Instructions to follow ->
Across all the entries below, how many lines mention the string "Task"? Respond with a single number.

─── Extracted records

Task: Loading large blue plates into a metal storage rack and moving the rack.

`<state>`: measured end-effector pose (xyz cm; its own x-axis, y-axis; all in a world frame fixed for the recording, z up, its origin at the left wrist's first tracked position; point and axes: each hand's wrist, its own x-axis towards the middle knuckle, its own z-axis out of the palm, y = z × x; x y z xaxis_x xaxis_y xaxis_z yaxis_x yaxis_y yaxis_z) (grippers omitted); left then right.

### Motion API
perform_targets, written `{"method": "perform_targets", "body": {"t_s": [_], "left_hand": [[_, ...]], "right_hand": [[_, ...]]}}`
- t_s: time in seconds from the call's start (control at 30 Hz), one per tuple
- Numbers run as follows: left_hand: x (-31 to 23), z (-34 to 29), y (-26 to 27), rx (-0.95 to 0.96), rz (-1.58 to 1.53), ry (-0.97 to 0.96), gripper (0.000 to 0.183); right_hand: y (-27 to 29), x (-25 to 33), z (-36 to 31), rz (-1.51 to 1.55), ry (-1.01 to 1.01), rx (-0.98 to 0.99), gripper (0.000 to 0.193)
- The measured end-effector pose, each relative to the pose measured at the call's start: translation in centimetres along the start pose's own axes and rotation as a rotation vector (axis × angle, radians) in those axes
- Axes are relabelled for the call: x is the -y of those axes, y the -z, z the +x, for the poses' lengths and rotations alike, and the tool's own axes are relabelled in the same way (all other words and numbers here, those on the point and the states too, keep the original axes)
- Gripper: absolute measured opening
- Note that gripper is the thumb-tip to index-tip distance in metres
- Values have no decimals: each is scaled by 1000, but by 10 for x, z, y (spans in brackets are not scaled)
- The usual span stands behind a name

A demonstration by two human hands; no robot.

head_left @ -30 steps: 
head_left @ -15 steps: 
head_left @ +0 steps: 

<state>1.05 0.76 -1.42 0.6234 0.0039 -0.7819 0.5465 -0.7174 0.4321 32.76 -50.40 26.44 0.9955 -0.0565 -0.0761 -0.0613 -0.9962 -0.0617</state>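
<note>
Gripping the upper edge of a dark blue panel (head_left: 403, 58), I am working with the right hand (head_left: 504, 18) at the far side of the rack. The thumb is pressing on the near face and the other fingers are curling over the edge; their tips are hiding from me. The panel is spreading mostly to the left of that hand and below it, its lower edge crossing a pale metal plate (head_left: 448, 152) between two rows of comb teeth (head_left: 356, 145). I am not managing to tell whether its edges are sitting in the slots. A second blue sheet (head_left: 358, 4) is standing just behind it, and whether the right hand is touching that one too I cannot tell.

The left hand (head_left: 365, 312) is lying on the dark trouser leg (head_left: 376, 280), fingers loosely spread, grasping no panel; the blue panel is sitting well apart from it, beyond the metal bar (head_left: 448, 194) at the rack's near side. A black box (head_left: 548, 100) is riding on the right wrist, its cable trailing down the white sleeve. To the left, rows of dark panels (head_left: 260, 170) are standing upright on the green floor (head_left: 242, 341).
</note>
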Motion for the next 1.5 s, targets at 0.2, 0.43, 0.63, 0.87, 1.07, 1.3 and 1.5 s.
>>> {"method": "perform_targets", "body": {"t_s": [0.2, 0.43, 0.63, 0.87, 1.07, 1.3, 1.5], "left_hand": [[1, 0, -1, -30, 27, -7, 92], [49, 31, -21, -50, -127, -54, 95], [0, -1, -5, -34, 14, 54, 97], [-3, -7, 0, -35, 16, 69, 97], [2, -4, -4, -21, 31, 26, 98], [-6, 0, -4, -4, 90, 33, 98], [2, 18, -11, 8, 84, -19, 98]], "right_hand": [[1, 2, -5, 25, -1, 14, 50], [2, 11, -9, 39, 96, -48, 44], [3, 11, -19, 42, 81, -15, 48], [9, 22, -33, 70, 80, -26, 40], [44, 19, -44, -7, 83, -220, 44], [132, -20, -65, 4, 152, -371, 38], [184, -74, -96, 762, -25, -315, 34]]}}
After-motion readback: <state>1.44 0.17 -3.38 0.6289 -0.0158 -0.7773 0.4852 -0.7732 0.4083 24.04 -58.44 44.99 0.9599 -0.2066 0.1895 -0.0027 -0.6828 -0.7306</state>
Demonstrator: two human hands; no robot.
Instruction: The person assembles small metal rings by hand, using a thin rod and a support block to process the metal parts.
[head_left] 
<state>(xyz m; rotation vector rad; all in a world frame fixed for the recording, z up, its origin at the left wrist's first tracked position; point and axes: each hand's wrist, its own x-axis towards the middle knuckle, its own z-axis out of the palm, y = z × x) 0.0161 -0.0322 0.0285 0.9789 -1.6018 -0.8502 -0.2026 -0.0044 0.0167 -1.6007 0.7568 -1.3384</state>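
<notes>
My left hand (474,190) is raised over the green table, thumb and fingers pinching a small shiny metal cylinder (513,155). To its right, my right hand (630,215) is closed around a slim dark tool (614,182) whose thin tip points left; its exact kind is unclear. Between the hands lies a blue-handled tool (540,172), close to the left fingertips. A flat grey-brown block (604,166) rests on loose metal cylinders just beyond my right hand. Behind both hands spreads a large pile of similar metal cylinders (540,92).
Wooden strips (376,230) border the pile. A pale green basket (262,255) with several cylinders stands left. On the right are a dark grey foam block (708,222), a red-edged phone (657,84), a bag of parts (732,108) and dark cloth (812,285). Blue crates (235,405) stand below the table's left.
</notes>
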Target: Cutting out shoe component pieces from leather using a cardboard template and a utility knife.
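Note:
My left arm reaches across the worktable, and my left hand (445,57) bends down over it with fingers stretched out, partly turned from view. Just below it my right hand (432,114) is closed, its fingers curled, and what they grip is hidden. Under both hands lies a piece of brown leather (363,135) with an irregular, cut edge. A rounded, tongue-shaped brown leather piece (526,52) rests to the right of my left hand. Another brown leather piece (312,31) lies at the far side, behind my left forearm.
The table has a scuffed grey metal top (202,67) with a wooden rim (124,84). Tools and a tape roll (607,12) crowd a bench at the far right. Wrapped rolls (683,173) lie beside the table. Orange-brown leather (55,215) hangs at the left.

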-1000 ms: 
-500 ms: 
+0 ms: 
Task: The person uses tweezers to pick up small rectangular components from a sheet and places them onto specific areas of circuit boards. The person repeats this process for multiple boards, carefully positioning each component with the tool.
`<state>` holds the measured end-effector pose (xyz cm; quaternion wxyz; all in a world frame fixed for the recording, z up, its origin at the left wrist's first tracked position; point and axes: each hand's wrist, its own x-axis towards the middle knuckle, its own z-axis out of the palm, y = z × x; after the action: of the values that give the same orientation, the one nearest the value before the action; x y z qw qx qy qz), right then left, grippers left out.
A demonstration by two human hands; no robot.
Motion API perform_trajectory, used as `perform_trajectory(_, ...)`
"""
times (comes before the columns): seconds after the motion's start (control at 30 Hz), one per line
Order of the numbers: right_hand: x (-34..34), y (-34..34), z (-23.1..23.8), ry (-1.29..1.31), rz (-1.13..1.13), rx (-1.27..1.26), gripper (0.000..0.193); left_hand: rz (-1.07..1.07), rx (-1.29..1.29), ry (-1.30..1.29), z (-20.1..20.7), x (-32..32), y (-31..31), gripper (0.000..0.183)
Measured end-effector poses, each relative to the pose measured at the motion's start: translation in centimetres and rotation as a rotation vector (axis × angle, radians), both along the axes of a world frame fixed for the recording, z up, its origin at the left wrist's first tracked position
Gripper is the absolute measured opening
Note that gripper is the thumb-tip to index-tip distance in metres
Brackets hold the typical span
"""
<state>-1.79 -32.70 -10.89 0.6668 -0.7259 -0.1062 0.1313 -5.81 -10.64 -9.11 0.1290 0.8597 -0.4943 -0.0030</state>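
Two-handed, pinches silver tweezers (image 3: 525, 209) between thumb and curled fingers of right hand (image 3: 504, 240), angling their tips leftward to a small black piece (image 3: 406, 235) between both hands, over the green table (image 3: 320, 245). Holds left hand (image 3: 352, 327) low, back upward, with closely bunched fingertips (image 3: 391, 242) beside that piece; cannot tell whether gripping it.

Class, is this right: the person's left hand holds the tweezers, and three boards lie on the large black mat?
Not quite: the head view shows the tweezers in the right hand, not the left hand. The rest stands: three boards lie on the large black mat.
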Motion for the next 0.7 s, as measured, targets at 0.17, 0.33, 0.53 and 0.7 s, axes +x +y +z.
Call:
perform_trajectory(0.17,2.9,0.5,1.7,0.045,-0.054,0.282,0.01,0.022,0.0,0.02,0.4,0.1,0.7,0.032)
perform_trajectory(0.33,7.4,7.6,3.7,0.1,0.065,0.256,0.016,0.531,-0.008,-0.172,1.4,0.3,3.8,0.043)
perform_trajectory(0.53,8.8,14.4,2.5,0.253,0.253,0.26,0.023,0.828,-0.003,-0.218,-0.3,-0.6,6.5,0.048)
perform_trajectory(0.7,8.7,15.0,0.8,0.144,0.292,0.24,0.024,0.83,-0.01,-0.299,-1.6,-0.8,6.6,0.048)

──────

Response for this exercise ->
2